Imperial Japanese general (1889–1949) partly responsible for the Mukden Incident

Kanji Ishiwara (石原 莞爾, Ishiwara Kanji) was a general in the Imperial Japanese Army in World War II. He and Seishirō Itagaki were the men primarily responsible for the Mukden Incident that took place in Manchuria in 1931.

==Early life==
Ishiwara was born in Tsuruoka City, Yamagata Prefecture, into a samurai class family. His father was a police officer, but as his clan had supported the Tokugawa bakufu and then the Northern Alliance during the Boshin War of the Meiji Restoration, its members were shut out of higher government positions. This background made Ishiwara a natural outsider to the Choshu and Satsuma regional cliques that dominated the early Meiji era Imperial Japanese Army. His career would later be defined by his membership in a new generation of staff officers who sought to dismantle this traditional regional monopoly on power.

At 13, Ishiwara was enrolled in a military preparatory school. He was subsequently accepted at the 21st class of the Imperial Japanese Army Academy and graduated in 1909. He served in the IJA 65th Infantry Regiment in Korea after its annexation by Japan in 1910, and in 1915, he passed the exams for admittance to the 30th class of the Army Staff College. He graduated second in his class in 1918.

Ishiwara spent several years in various staff assignments and then was selected to study in Germany as a military attaché. He stayed in Berlin and in Munich from 1922 to 1925, focusing on military history and military strategy. He hired several former officers from the German General Staff to tutor him, and by the time that he returned to Japan, he had formed a considerable background on military theory and doctrine.

Ishiwara was also the leader of a semi-religious and Pan-Asianist organization, the East-Asia League Movement (Tōarenmei undō 東亜連盟運動).

== Beliefs ==

Prior to leaving for Germany, Ishiwara had converted to Nichiren Buddhism. Nichiren taught that '[Japan is] superior to India, China and eighty thousand other countries', and that, though the Degenerate Age had arrived, there was still hope by believing in the Lotus Sutra. Japan would be the land where the teaching of the Lotus Sutra would prevail and whence it would be propagated to the rest of the world.

Inspired by Hans Delbrück, Ishiwara proposed that there are two types of war: protracted and decisive. Japan must unify Asia under its leadership, in preparation for a protracted war with the West under American leadership. He also hoped that an intervention of Manchuria would awaken Japan to its historical mission. He expected that before the final war, Japan would fight a war with America over who would control China, and that Japan would prevail.

Ishiwara felt that the period of world conflict was fast approaching, and Japan, relying upon its vision of the kokutai and its sacred mission to "liberate" China, would lead a unified East Asia to defeat the West. He claimed "Japan must be victorious, not for the sake of her own national interest, but for the salvation of the world."

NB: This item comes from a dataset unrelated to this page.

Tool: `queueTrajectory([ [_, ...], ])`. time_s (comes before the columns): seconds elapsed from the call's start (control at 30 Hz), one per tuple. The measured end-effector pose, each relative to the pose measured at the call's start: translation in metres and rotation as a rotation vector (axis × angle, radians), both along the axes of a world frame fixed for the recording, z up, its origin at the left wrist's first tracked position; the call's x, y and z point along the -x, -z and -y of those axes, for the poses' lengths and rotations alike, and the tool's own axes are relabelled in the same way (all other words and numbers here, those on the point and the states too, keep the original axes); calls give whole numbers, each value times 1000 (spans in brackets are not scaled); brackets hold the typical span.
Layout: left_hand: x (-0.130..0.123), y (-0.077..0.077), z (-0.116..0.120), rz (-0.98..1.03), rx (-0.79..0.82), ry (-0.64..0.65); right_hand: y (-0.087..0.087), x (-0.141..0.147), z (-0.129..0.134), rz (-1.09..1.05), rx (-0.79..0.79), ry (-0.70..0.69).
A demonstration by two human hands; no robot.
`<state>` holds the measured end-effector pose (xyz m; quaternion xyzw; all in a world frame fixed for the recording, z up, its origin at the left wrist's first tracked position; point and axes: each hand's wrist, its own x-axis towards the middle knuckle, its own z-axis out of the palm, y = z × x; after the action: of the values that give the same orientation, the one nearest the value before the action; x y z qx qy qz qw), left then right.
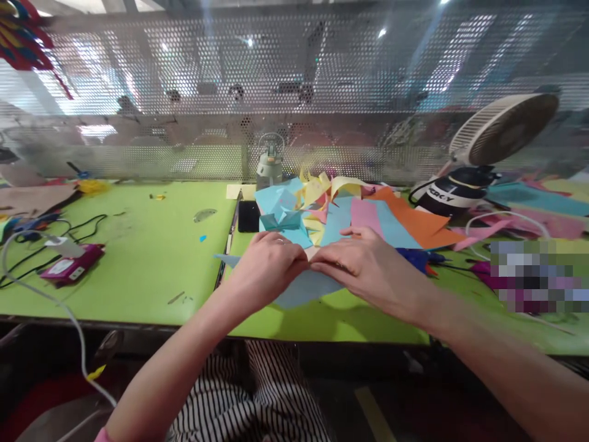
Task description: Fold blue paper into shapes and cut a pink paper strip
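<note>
My left hand (276, 261) and my right hand (359, 261) meet at the middle, their fingertips pinched on a light blue paper (301, 290). The paper spreads out beneath both hands, and one pointed corner sticks out to the left. A small pale piece shows between the fingertips. Just behind the hands lie a folded blue paper shape (281, 218), yellow curled strips (315, 189), a pink strip (365, 216) and orange paper (409, 215).
A black flat object (248, 216) and a bottle (269, 169) stand behind my left hand. To the right are a black jug (453, 191) and a fan (501, 129). A purple power strip (72, 265) with cables lies left, on the green table (151, 270).
</note>
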<state>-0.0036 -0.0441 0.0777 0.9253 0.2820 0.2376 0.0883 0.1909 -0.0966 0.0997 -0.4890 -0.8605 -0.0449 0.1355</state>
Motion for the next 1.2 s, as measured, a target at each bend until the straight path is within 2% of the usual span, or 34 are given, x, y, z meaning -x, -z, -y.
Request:
queueTrajectory([
  [0.07,14,2,-7,7,-9,-12,-5,-9,0,7,-18,17],
  [0.17,54,7,-24,67,30,-76,-17,-37,1,-4,-4,82],
  [0.23,84,10,-35,139,87,-205,-25,-57,4,4,-42,110],
  [0.33,109,13,-39,294,78,-582,-29,-67,12,50,-351,162],
  [0.37,108,14,-35,342,51,-650,-27,-62,15,75,-472,180],
  [0.4,104,15,-29,379,24,-656,-22,-54,18,106,-570,192],
  [0.47,85,22,-10,415,-35,-493,-1,-29,23,211,-682,156],
  [0.5,74,27,0,404,-57,-392,14,-14,26,249,-750,86],
  [0.57,57,43,19,296,-71,-256,49,12,31,246,-695,12],
  [0.67,51,70,35,160,-126,-278,96,29,42,91,-452,-3],
  [0.73,54,86,39,96,-104,-308,113,23,50,2,-369,-10],
  [0.8,55,98,42,63,-87,-286,118,9,57,-12,-344,30],
  [0.9,41,112,47,57,-122,-205,118,-8,63,62,-330,73],
  [1.0,24,123,53,4,-140,-165,123,-6,72,54,-314,68],
  [1.1,21,128,59,-45,-105,-112,132,3,86,-17,-323,67],
  [1.2,32,125,60,-70,-65,-29,138,8,95,-46,-326,10],
])
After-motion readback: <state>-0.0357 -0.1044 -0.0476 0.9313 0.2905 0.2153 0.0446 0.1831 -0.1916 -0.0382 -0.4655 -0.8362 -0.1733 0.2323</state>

In On World Final War, he argued that technology determines the history of war, and the history of war determines history. There would soon be a final war, which would be decided by air power. Future aircraft would be powered by new sources of energy such that they could remain in the air almost indefinitely, and they would fly long distances to strike directly at other nations' capitals. To avoid this, Japan should dismantle its cities and disperse industry into agricultural communities, resulting in the "unity of agriculture and industry".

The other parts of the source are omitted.